▶ Task
Report, as a single figure, how many lines in the records below include "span".

Stored entries
——————————
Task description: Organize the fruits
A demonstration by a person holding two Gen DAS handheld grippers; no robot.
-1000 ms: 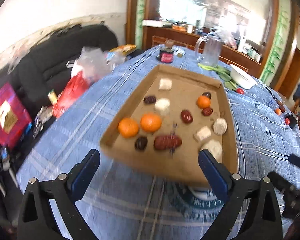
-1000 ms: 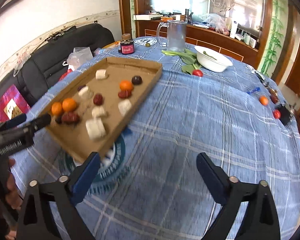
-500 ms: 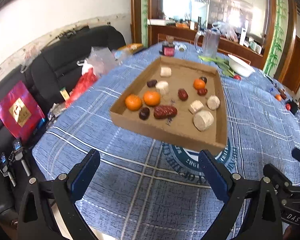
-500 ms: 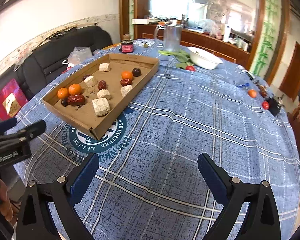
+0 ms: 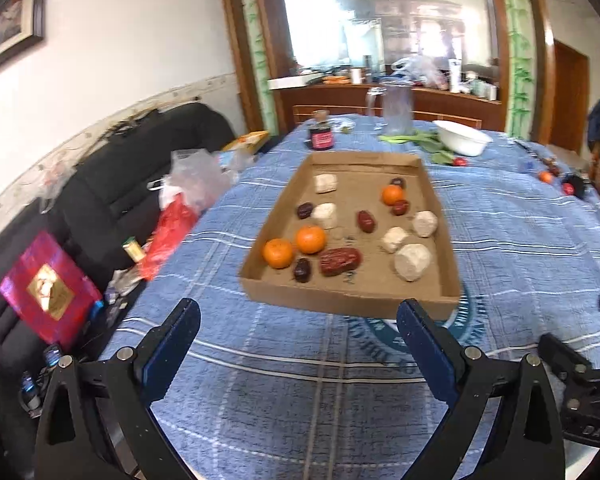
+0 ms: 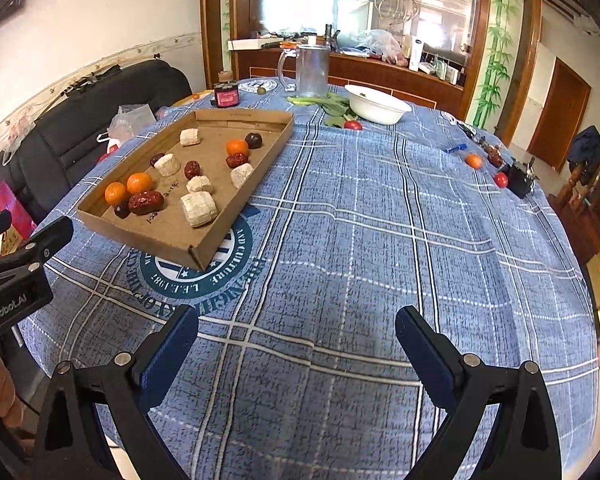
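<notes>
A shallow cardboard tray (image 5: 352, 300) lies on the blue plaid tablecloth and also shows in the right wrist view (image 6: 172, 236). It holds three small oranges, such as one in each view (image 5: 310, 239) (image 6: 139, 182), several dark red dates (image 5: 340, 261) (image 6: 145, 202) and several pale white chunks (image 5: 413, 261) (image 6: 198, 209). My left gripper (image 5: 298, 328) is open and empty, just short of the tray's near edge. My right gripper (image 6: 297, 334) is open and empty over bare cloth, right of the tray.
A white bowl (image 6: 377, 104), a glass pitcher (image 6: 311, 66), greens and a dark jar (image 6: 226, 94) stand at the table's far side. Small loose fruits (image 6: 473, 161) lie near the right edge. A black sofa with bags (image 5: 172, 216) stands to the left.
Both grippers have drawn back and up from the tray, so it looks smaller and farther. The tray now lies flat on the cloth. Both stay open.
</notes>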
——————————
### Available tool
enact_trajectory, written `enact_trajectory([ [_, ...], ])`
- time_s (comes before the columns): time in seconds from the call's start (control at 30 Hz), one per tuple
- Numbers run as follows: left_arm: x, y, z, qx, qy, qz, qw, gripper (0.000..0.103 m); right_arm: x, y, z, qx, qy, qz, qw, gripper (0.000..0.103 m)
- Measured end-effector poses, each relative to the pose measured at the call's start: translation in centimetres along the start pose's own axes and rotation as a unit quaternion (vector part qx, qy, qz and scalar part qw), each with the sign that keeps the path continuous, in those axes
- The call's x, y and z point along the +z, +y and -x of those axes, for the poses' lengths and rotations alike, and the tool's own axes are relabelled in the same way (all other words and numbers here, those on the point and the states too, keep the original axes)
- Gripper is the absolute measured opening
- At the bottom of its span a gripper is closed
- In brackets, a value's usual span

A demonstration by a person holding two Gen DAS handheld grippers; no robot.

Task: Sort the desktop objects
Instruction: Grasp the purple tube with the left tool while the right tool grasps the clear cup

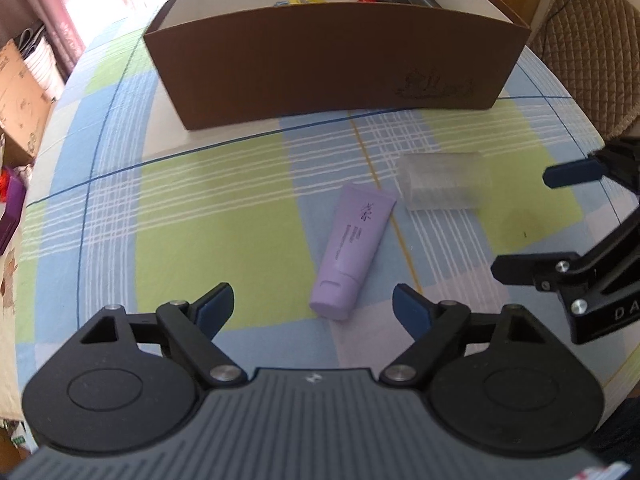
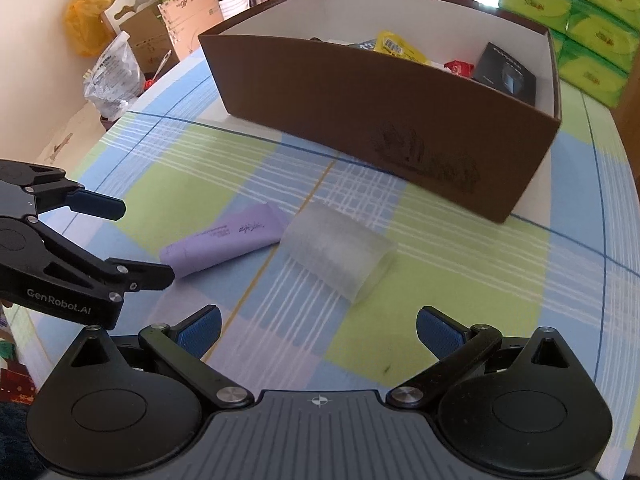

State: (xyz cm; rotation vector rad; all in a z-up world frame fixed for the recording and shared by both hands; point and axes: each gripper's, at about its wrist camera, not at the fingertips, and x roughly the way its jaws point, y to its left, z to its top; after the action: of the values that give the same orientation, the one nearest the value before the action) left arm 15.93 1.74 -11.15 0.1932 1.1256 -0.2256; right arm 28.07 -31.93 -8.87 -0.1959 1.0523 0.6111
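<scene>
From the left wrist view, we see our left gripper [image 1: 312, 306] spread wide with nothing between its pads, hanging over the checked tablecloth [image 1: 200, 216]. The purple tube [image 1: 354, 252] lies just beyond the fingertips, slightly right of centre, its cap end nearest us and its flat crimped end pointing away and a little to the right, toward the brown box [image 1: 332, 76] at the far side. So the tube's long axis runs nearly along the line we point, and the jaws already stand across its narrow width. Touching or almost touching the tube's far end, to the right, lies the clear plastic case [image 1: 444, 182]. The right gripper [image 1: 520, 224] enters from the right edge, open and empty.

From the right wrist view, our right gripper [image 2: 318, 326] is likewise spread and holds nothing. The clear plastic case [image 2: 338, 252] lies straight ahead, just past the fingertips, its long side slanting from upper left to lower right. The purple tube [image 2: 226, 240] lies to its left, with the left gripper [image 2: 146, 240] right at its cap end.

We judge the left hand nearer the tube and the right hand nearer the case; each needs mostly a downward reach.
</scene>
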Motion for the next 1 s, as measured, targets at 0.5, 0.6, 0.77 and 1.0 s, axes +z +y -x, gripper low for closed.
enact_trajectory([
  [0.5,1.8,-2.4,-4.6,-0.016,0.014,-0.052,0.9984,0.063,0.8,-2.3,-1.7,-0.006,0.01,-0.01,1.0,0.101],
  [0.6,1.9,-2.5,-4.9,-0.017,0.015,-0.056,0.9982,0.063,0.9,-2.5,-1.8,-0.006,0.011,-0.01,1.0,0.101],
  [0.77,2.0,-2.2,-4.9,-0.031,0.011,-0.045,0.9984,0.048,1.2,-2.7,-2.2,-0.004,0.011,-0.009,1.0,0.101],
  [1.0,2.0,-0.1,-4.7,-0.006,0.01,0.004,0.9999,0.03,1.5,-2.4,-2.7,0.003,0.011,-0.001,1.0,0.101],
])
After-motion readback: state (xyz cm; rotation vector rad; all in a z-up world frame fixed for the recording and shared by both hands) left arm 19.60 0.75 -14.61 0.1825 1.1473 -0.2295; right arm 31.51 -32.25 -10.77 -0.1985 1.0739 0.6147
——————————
▶ Completed task
2